UncontrolledImmigrant Sat 14-Jan-17 18:48:39

This is normal as in death can look like this.

I was with my grandfather when he died and he did this too. It was awful and I was afraid that this would be my lasting memory of him.

It wasn't and isn't.

May your fathers memory be eternal flowers

nowayjose1 Sat 14-Jan-17 18:52:43

So sad to hear about your loved ones. But it has honestly given me so much comfort hearing all your experiences.

I need to concentrate on the memories of him when he was living. Full of life and mischief! Thank you xx

ReluctantlyRedundant101 Sat 14-Jan-17 18:59:38

Those last moments will play over in your mind for a while but thats nothing to be frightened of I think its the minds way of committing every detail to memory but it soon fades and it won't always be the first thing you think when you think of your dear Dad.
So sorry for your loss flowers

smileyhappypeople Sat 14-Jan-17 19:04:32

My grandad did this and it was awful..... he wasn't 'supposed' to die. He had gone in for an operation and then went from bad to worse. They shocked us when they said he was going on to the 'end of life pathway' and my grandma fought to give him more care. It meant that when he did this it has haunted us ever since thinking that he was fighting to live. It's horrible

nowayjose1 Sat 14-Jan-17 19:05:08

Yes I think that's true about committing every detail to memory. I keep replaying the same bit over in my head. I feel like its a bit of a blank in my head so keep trying remember it properly. Thank you x

SpookyPotato Sat 14-Jan-17 19:11:06

So sorry about your loss OP flowers He was young sad It is normal and it is an automatic response from the body. I know it's shocking to see though. When my dad died, he had fallen to the ground and my brother lifted him and he let out this long groan, but it wasn't him as he had gone. Ten mins later they moved him to a bed and he let another one out. I think it's just the lungs trying to take in breath/let out any air that's left.

CMamaof4 Sat 14-Jan-17 19:13:32

Its completely normal to do that nowayjose1 just your brain trying to make sense of it all. So sorry for your loss I know it is so hard and hurts so much, But that's all because you have so much love for him and wasn't he so lucky to have that and to have you there with him, Stay strong xx

SpookyPotato Sat 14-Jan-17 19:14:48

I agree about trying to remember every detail.. I drove myself nuts trying to remember his face after he died but couldn't get the image right, not sure why I wanted to remember as it was awful. But it fades flowers

DramaAlpaca Sat 14-Jan-17 19:15:33

I'm so sorry for the loss of your dad, OP flowers

ThisisMrsNicolaHicklin Sat 14-Jan-17 19:18:07

So sorry for your loss. I'm a nurse and I just want to second what everyone else has said, it's a completely normal part of the process of dying.
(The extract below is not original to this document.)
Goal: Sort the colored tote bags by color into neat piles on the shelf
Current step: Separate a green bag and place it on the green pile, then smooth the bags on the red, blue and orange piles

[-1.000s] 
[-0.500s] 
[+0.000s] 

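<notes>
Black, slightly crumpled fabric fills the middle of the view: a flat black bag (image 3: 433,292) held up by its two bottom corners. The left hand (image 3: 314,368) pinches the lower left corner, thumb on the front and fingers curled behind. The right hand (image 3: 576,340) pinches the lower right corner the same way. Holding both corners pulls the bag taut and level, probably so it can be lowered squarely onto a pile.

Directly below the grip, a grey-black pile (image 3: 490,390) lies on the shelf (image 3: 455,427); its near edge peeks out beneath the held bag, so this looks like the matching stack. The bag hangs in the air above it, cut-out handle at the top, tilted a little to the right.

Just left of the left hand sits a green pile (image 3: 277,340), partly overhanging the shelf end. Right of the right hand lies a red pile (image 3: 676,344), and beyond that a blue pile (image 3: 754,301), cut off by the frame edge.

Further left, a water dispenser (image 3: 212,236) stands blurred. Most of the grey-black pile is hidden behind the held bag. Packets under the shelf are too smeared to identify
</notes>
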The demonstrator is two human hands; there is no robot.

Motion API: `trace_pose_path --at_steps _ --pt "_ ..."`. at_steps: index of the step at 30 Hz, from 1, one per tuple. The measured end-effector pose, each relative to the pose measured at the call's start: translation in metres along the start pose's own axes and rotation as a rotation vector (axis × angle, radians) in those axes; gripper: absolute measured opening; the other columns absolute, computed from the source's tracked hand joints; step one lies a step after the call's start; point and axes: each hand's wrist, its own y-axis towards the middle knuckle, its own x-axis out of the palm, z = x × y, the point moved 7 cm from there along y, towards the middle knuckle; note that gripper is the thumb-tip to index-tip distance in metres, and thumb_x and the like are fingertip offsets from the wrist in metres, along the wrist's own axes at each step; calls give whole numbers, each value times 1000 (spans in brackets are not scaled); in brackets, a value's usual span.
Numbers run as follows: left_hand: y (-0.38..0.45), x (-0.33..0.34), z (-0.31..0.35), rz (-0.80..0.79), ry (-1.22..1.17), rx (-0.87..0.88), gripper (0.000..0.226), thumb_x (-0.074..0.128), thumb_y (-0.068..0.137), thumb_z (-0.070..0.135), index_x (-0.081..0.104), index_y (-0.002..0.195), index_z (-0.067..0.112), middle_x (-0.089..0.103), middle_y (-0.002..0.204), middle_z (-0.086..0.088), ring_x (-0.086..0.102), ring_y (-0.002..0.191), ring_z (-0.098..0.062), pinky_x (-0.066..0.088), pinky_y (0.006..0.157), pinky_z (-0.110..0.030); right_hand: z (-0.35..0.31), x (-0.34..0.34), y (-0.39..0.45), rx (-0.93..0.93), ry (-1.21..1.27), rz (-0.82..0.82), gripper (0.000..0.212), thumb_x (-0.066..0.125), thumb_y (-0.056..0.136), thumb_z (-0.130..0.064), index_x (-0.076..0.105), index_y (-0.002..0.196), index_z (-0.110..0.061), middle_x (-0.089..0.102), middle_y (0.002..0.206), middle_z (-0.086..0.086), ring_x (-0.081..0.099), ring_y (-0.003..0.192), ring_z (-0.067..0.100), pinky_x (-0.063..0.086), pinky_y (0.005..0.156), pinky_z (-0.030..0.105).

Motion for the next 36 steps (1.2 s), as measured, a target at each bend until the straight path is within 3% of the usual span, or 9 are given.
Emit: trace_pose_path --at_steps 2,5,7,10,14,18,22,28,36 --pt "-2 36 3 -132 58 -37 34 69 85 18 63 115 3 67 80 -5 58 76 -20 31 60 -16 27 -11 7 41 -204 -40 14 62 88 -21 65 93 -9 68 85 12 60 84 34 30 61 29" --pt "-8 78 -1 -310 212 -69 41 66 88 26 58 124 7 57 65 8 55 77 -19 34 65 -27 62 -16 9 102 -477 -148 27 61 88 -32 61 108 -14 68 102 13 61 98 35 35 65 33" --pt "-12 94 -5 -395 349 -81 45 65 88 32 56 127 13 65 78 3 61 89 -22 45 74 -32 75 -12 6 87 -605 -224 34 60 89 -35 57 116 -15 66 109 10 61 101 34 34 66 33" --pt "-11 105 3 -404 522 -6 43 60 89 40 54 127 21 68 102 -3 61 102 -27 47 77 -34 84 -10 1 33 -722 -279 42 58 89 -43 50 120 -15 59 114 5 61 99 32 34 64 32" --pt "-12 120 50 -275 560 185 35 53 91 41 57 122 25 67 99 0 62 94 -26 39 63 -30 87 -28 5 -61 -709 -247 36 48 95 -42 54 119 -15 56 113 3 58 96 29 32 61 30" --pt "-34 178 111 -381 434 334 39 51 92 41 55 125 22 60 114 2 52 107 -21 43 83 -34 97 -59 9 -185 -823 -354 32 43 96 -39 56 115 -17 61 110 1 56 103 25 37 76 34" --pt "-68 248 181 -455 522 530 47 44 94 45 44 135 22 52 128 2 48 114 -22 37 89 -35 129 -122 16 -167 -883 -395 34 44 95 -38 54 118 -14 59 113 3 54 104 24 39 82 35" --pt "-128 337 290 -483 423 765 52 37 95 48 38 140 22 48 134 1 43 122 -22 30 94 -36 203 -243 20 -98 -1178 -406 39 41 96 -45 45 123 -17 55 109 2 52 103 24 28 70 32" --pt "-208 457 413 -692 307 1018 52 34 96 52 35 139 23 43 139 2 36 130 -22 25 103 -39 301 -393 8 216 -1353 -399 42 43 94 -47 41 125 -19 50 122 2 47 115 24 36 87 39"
The lovely charge nurse on my first ward told me it was just the body coming slowly to a stop. Hang on to those memories and don't be sad about this, it's actually a sign of a peaceful passing.

VintagePerfumista Sat 14-Jan-17 19:22:08

So sorry for your loss.

There was a "lovely" thread a few years ago, where several health care professionals talked about death, the moments before and after, and how they look after our loved ones.

It was very comforting. I think it was placed in Classics. Maybe when you are feeling less raw, you might like to read it. flowers

TeaCakeLiterature Sat 14-Jan-17 19:27:26

I'm so sorry for your loss, it's never an easy journey saying goodbye.

My uncle did exactly the same when we were there with him - we were warned that that would happen and that it's totally normal and physiological, as other people have said.

nowayjose1 Sat 14-Jan-17 20:15:11

Thanks everyone, will definitely go and take a look at the thread over it classics.

So sorry for all your losses. The nurses were all so lovely, I will always remember that.